Les sœurs Madeleine, ce sont celles qu’on nommait « filles perdues » : elles avaient fauté avant le mariage. Toutes ces (parfois très) jeunes femmes se trouvent ici pour des raisons diverses mais ayant toutes, de près ou de loin un rapport avec le sexe.
Rose (Dorothy Duffy) parce qu’elle a mis au monde un joli petit bébé, un jour de 1963. Margaret (Anne-Marie Duff) parce qu’elle a été violée par son cousin. Et Bernadette (Nora-Jane Doone parce qu’elle répondait aux garçons qui matent les filles de l’orphelinat.
Elles arrivent toutes les trois en même temps, et se retrouvent sous la férule de sœur Bridget (Geraldine « Miss Marple » McEwan), qui les envoie travailler avec les autres « pauvres filles », laver, rincer, sécher et repasser le linge.
C’est donc un bagne moderne, à l’abri des regards, où on rappelle sans cesse à toutes ces femmes leur faute originelle et leur obligation d’expier. Eternellement.
J’oubliais : nous sommes en Irlande et la révolution sexuelle n’est pas près d’arriver…
C’est pendant presque 240 ans que ce genre d’institution – essentiellement catholique – a prospéré un peu partout dans le monde (surtout anglophone), et pus de 30.000 femmes qui y ont vécu, et dont certaines n’ont pas survécu.
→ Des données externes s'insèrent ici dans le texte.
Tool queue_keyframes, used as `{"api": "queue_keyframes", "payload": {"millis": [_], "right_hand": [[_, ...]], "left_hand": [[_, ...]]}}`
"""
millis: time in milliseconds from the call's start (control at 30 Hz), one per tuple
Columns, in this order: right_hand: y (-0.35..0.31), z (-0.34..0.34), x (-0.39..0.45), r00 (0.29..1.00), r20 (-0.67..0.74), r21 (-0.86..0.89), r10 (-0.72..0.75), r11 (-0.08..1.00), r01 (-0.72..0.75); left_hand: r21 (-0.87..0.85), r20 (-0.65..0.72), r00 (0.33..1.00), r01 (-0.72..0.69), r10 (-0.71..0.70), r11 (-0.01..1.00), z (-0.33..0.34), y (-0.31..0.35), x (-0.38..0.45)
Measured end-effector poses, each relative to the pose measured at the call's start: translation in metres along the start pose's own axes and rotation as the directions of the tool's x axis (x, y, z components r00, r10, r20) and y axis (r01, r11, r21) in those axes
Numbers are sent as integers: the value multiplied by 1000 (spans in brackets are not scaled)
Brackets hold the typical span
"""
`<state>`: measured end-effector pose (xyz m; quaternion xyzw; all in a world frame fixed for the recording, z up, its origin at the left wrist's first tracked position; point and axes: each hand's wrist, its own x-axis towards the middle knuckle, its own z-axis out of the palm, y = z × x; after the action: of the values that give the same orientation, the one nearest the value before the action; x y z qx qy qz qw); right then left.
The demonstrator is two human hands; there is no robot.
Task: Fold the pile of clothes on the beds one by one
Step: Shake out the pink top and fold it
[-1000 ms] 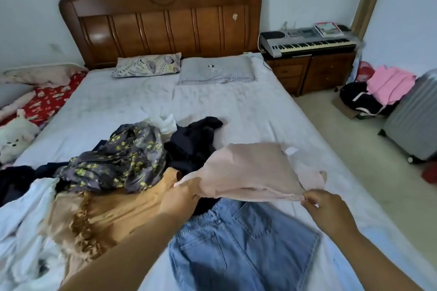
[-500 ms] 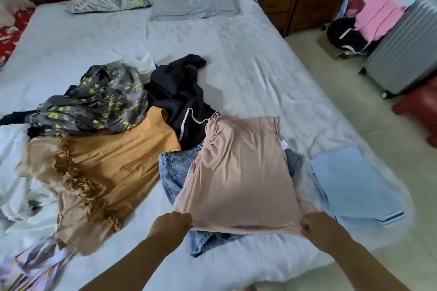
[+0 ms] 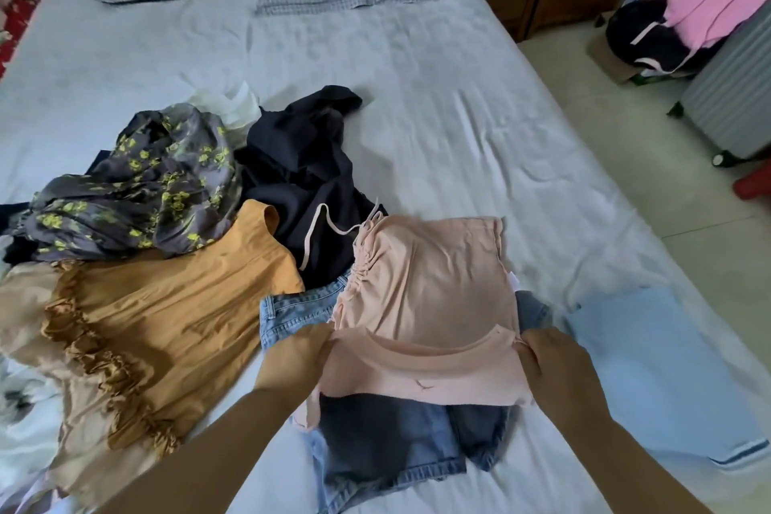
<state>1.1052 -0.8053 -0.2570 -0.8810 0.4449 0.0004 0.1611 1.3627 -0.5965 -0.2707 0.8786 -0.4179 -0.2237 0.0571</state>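
Pinching opposite sides of a pink top (image 3: 429, 288), the left hand (image 3: 298, 359) and right hand (image 3: 555, 363) fold it atop denim shorts (image 3: 388, 442) near the bed's (image 3: 417, 96) foot edge. Uneven pulling could skew the fold or drag the shorts along.

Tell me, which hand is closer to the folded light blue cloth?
The right hand. It grips the pink top's right edge, just beside the light blue cloth. The left hand grips the top's opposite edge, with the whole top between it and the cloth.
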Motion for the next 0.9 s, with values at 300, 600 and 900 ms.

Parmi ces dernières, la présence depuis plusieurs décennies était le meilleur garant de leur fidélité : s’enfuir ? Pour aller où ?
Et ce que montre Peter Mullan, c’est un univers qui n’est pas sans rappeler la prison : des femmes sont des prisonnières et en plus, elles n’ont même pas la possibilité d’une visite : de toute façon, il n’y a pas de parloir. Pour en sortir, trois possibilités : mourir, entrer dans les ordres, ou s’évader. Mais il en existe une autre que je vous laisserai découvrir…
Bien évidemment, lors de la projection à Venise (pendant la Mostra), le Vatican n’a pas beaucoup apprécié (tiens, tiens…), jugeant ce film anticlérical. Mais pas besoin de faire dans l’anticléricalisme pour comprendre que ces religieuses ne le sont pas toujours. Quant au curé, on ne peut que donner raison à la malheureuse Crispina (Eileen Walsh).Parce que si ces jeunes femmes ont toutes le même dénominateur commun, cet « homme de Dieu » a tendance à en abuser… Comme quoi, rien de nouveau.
Toujours est-il que Mullan signe ici un film choc sur ces drôles de blanchisseries : on y lave le linge sale, mais on n’en ressort pas propre pour autant, et encore moins en odeur de sainteté. Et cet enfer carcéral est véritablement plombé par la religion omniprésente, de la prière matinale aux actions de grâces prandiales, en passant par les lectures dans le réfectoire à chaque repas. Sans oublier la rédemption qui permet à certaines femmes – les religieuses – de maintenir d’autres femmes – les victimes « emprisonnées » – sous leur joug, avec en prime des sévices physiques.
Non seulement le film de Mullan a ouvert certains yeux sur cette abomination (1), mais il va encore falloir attendre sept ans pour que les autorités britanniques rendent un rapport de la situation (partielle, toutes les maisons n’ont pas été étudiées) !
Là encore, l’interprétation joue un grand rôle dans la qualité du film : normal, Mullan est avant tout un acteur, alors il ne peut qu’être un réalisateur généreux avec ses interprètes.
Et son trio de premier plan est d’une grande justesse. Toutes les trois sont des pensionnaires convaincantes, chacune dans son malheur et, dirais-je, son injustice. Injustice pour Rose qui perd son prénom à la suite de son enfant (adopté), injustice pour Margaret qui a été violée, et injustice pour Bernadette, beaucoup trop jolie pour être honnête, bien sûr.
Avec en prime Anne-Marie Duff qui est la plus âgée des trois mais interprète semble-t-il la plus jeune !
Et n’oublions pas les nonnes, Geraldine McEwan (bien loin de Miss Marple !) en tête, dont les agissements sont d’une ignominie grave. Là encore, le principe hitchcockien est appliqué : les méchantes le sont vraiment, et on a plaisir à les haïr.
A voir, rien que pour prendre conscience de la vie de ces pauvres femmes.
- Les miens entre autres, et ceux qui n’ont vu que le film : le documentaire (Sex in a cold Climate, 1998) a inspiré Mullan pour son scénario.